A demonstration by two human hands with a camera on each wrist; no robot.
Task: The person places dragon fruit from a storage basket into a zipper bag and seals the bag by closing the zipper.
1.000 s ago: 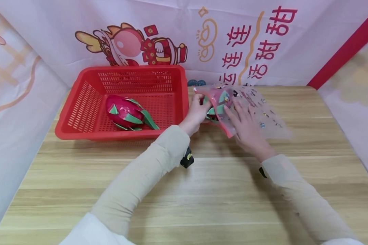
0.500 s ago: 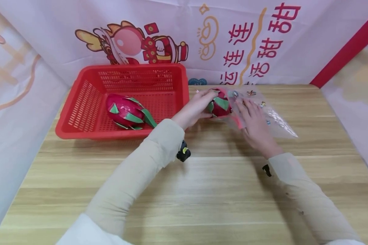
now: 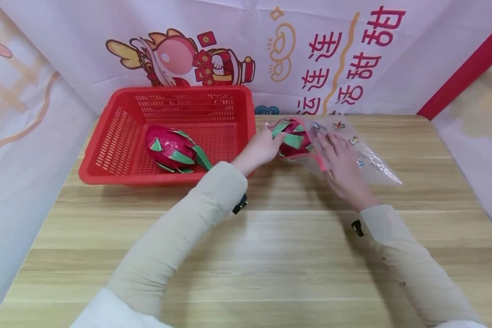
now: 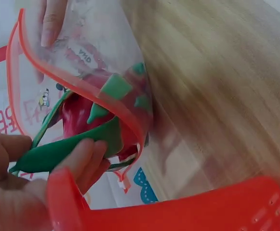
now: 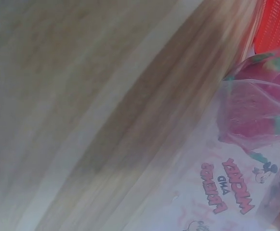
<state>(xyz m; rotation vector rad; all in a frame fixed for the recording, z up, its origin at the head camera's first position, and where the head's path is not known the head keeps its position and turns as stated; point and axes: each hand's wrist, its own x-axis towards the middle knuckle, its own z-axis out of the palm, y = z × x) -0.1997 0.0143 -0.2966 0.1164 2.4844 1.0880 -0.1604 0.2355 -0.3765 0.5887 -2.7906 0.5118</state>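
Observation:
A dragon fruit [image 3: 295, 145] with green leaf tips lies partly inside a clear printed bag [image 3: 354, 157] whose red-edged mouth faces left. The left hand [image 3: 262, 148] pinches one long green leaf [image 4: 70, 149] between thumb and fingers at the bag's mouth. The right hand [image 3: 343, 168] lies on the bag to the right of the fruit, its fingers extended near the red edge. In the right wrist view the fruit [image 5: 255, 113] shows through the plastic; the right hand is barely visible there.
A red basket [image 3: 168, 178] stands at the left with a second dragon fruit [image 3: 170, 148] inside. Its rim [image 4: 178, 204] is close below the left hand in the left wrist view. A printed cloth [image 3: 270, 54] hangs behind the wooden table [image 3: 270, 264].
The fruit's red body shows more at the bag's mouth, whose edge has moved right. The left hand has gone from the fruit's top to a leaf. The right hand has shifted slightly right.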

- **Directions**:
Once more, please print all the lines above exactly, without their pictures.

- **Result of the exercise**:
A demonstration by two human hands with a camera on each wrist; no robot.
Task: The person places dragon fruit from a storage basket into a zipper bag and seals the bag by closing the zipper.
1.000 s ago: 
0.500 s ago: 
now: 
now: 
now: 
<state>(xyz m; rotation vector rad; all in a frame fixed for the recording, z up, its origin at the head camera's first position, and where the head's path is not known the head keeps its position and turns as stated; point and axes: each hand's wrist, its own x-axis towards the middle knuckle, its own z-axis out of the palm, y = z × x) -0.1997 0.0143 -0.2966 0.1164 2.4844 1.0880 -0.1604 0.2355 -0.3765 0.5887 -2.7906 0.5118</state>
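Observation:
A dragon fruit [image 3: 295, 145] with green leaf tips lies partly inside a clear printed bag [image 3: 354, 157] whose red-edged mouth faces left. The left hand [image 3: 262, 148] pinches one long green leaf [image 4: 70, 149] between thumb and fingers at the bag's mouth. The right hand [image 3: 343, 168] lies on the bag to the right of the fruit, its fingers extended near the red edge. In the right wrist view the fruit [image 5: 255, 113] shows through the plastic; the right hand is barely visible there.
A red basket [image 3: 168, 178] stands at the left with a second dragon fruit [image 3: 170, 148] inside. Its rim [image 4: 178, 204] is close below the left hand in the left wrist view. A printed cloth [image 3: 270, 54] hangs behind the wooden table [image 3: 270, 264].
The fruit's red body shows more at the bag's mouth, whose edge has moved right. The left hand has gone from the fruit's top to a leaf. The right hand has shifted slightly right.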

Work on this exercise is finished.